I see her about every six weeks and two appointments ago, she told me her sister suggested that she take a one-week course on romance-writing at the Iowa Writer’s Program. I had no idea they were offering one now – go figure. I do know a fair number of writers who graduated from that program though and I have a pretty good idea that it wouldn’t be cheap. I told her it might be a great experience, but that there’s so much available online and through local RWA chapters, that she should consider starting there first. In fact, I said, the New Mexico local chapter, LERA, is having a one-day conference in November (now this Saturday) where we’re bringing in a gal to teach deep editing techniques. I told Angelica she should come; I tried to get her to mark out the day in her appointment book.

And she totally balked. She didn’t really have five opening chapters. She wasn’t ready to learn to edit. Her work isn’t at a place where anyone else can look at it. It didn’t matter that I told her she had three months to put those five chapters together, that only she would see it and that learning to look critically at your work is a huge step.

She wasn’t ready and I let it go.

So, then, the most recent appointment, she said her sister told her she’d read about all these people who self-published their books and made millions and what did I think of that? Could that be a viable option for her?

I tell you, these stories about the Amanda Hockings of the world are attaining the level of urban myth.

So, yes, I tell her – things like this have happened for people. But they are isolated cases (I didn’t mention that they’re also regularly and wildly distorted) and that the people who seem to be doing the best with self-pubbing are those writers with either established audiences or backlists of already polished work. I asked her if she’d encourage someone to open a salon who’d never worked in a professional capacity before and she got my point.

Now, I hope I don’t sound negative about self-publishing here, because I think it’s becoming a great option for many writers. But it’s disturbing to me that some people are seeing it as an option to skip the critical step.
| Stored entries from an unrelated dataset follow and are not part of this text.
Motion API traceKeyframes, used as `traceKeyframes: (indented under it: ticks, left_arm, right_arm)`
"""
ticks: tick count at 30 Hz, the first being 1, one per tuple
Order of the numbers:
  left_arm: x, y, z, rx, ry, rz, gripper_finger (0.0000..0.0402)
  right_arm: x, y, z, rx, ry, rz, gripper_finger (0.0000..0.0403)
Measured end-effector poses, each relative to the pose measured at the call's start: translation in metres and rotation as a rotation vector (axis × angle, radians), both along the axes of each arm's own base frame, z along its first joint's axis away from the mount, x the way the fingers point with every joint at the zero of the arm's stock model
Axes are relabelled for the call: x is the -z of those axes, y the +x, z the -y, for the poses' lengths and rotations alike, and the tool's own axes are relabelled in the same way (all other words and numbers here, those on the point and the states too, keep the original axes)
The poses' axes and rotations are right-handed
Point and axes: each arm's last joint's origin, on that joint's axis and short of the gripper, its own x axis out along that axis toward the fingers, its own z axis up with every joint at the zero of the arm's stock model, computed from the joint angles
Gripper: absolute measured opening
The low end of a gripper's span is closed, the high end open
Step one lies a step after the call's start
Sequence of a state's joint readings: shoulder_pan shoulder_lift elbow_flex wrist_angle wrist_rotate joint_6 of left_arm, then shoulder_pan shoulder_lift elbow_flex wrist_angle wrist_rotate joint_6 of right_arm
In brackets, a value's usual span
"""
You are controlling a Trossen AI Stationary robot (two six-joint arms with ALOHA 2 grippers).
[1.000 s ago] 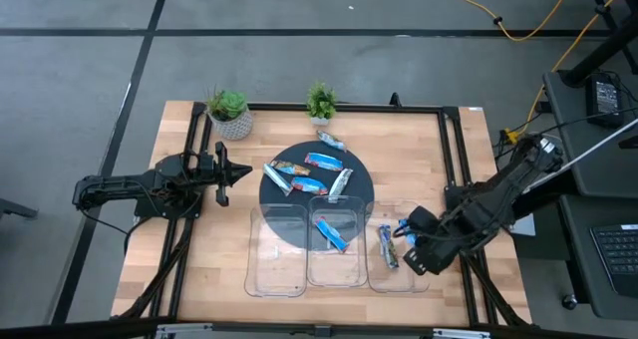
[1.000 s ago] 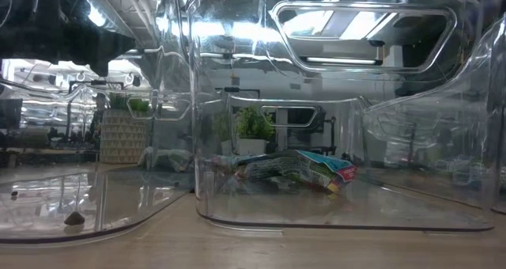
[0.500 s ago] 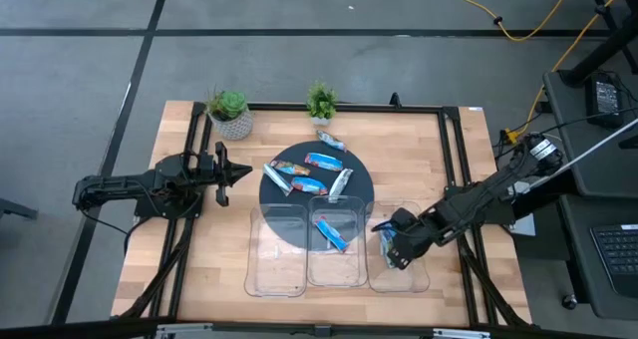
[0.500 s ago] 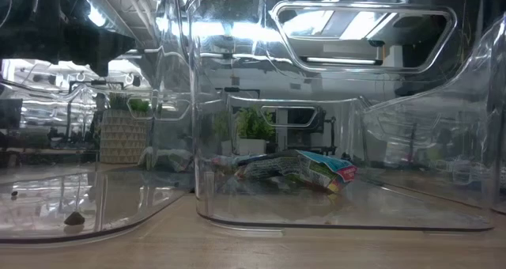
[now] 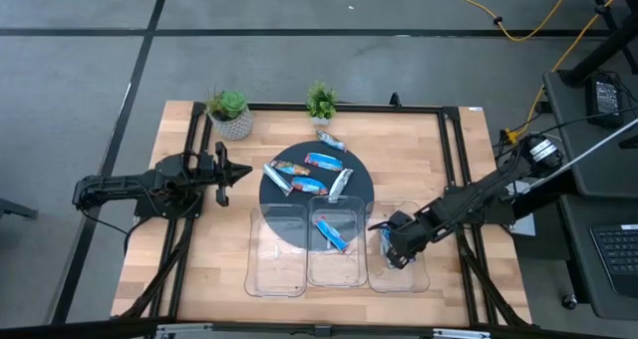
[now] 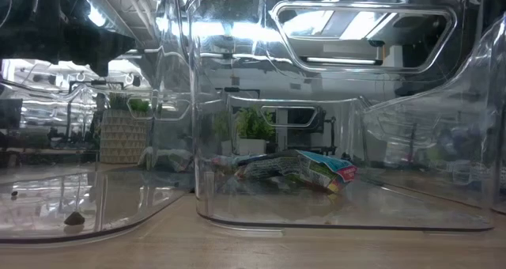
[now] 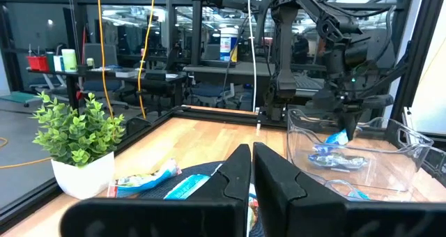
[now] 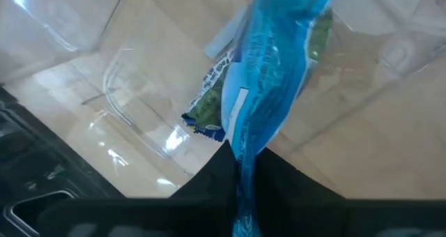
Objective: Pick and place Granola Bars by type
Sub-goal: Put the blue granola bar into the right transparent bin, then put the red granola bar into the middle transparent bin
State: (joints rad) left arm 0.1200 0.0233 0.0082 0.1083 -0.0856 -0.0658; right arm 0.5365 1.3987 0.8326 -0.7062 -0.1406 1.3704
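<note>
Swung inward from the table's right edge over the past second, the right gripper (image 5: 391,247) now hangs above the rightmost clear tray (image 5: 419,279), its fingers pinching a blue granola bar (image 8: 268,77); another bar (image 8: 212,101) lies in the tray just below it. Beyond, four bars rest on the dark round plate (image 5: 274,194). Well apart, the left gripper (image 5: 245,172) waits closed beside that plate.

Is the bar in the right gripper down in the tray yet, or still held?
Still held. The right gripper pinches a blue bar between its fingers over the right-hand tray, where another bar already lies.
</note>
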Motion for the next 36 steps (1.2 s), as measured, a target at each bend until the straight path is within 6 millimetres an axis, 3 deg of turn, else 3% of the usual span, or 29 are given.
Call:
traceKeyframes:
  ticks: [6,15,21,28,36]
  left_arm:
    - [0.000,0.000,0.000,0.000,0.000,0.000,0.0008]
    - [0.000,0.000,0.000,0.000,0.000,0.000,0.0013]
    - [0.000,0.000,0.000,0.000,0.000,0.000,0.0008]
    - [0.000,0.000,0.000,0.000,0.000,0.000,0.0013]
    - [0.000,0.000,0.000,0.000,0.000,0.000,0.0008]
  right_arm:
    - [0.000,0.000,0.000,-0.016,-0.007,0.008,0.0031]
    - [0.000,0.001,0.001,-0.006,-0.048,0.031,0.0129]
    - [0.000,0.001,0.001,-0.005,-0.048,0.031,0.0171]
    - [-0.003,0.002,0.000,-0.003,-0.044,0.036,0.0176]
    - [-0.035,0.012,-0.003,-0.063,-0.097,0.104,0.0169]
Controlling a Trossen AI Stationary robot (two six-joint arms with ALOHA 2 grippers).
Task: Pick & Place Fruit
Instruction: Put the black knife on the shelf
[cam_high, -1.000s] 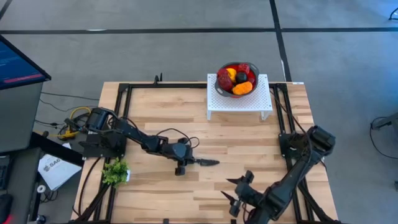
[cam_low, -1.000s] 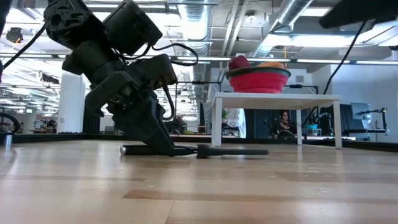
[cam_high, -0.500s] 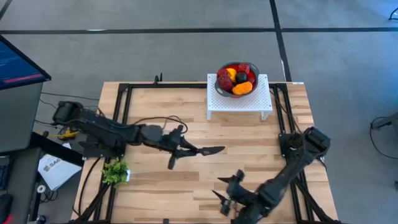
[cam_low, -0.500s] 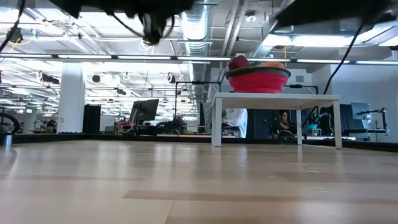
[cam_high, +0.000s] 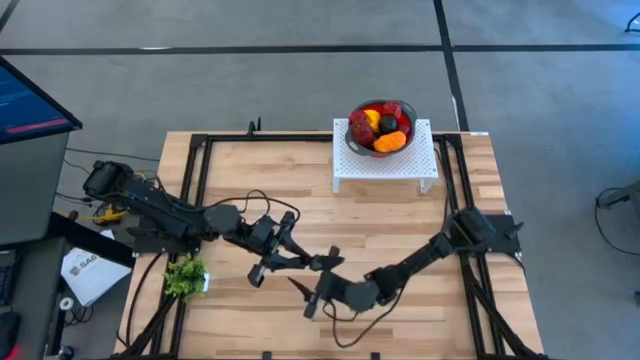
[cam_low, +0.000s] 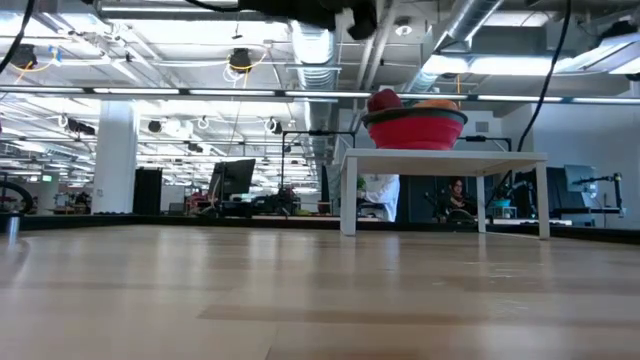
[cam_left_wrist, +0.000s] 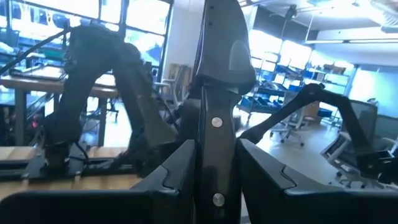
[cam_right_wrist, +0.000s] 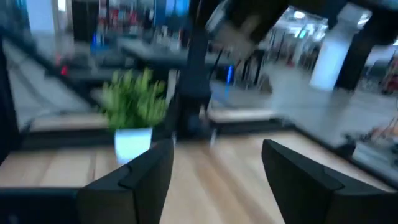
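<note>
The fruit (cam_high: 380, 126) is a heap of red, dark, yellow and orange pieces in a red bowl (cam_low: 413, 130). The bowl stands on a white stand (cam_high: 385, 165) at the table's far edge. My left gripper (cam_high: 288, 258) hovers over the table's middle, shut on a black-handled knife (cam_high: 325, 263). My right gripper (cam_high: 306, 298) is open, just on the near side of the knife's blade end, touching nothing. In the right wrist view its fingers (cam_right_wrist: 140, 177) stand wide apart. My left gripper pinches the knife's black riveted handle (cam_left_wrist: 214, 124) between its two fingers (cam_left_wrist: 168, 177). The blade (cam_left_wrist: 224, 56) sticks out beyond the fingers, toward the table's right. The knife is lifted clear of the table.
A leafy green bunch in a white pot (cam_high: 185, 275) stands at the table's near left (cam_right_wrist: 130, 112). Black frame rails (cam_high: 195, 170) run along the table's sides, with cables by the left arm's base. Bare wood lies between the stand and the arms.
My left gripper has lifted the knife off the table and out of the low view, and now holds it in the air over the middle. My right arm has swung from the near right corner toward the left, and its gripper has come up close to the knife.
</note>
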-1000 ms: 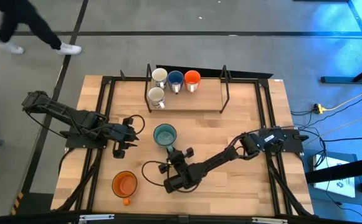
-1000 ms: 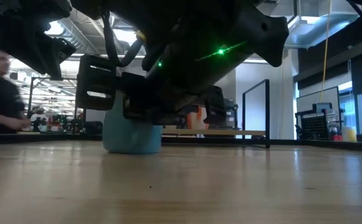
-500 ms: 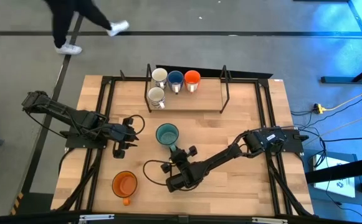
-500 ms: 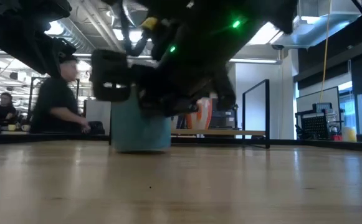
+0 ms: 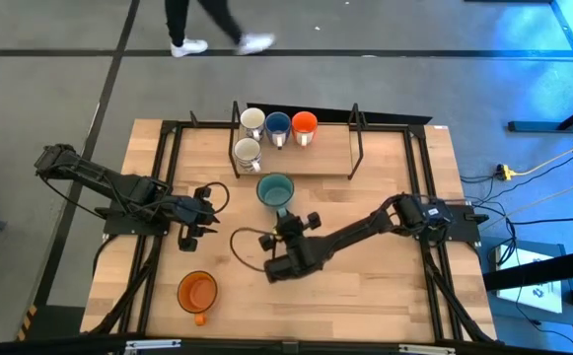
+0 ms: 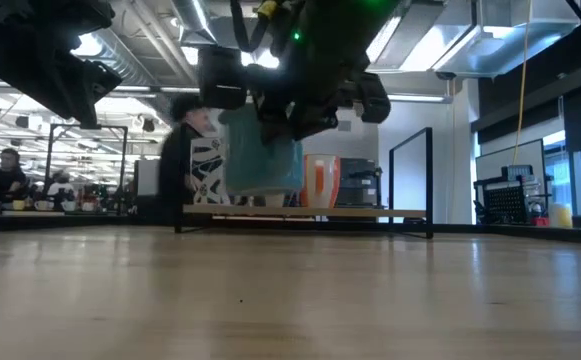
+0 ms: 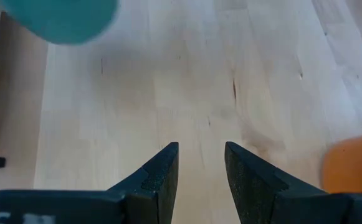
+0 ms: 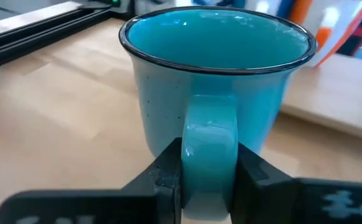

Not the crucial one, though it’s that, too, but the many-layered process where you learn to critique your own work, to assimilate the criticism of others, to incorporate editorial input that shapes the story and to view the work in light of the readers’ expectations and the marketplace.

Yes, this is the painful and awful part of being a writer. I really don’t blame anyone for wanting to skip it.

It would be a lovely world if we could write our stories and they would emerge full-fledged and perfect, ringed by rainbows and escorted by white ponies with ribbons in their tails.

This is not that world.

So, what I tried to get her to see is that she needs to apply all the work she put into becoming a terrific aesthetician – and she’s one of the best I’ve ever encountered – and to building her business and creating a well-run salon, and put that into becoming a writer. You don’t need a certificate from a fancy writing school, but you do have to work at it.

And, if you’re not ready to show it to people for critique, you’re not ready to publish it.

No golden tickets to fame and fortune, alas.

Though I wouldn’t mind one of those white ponies with the pretty ribbons.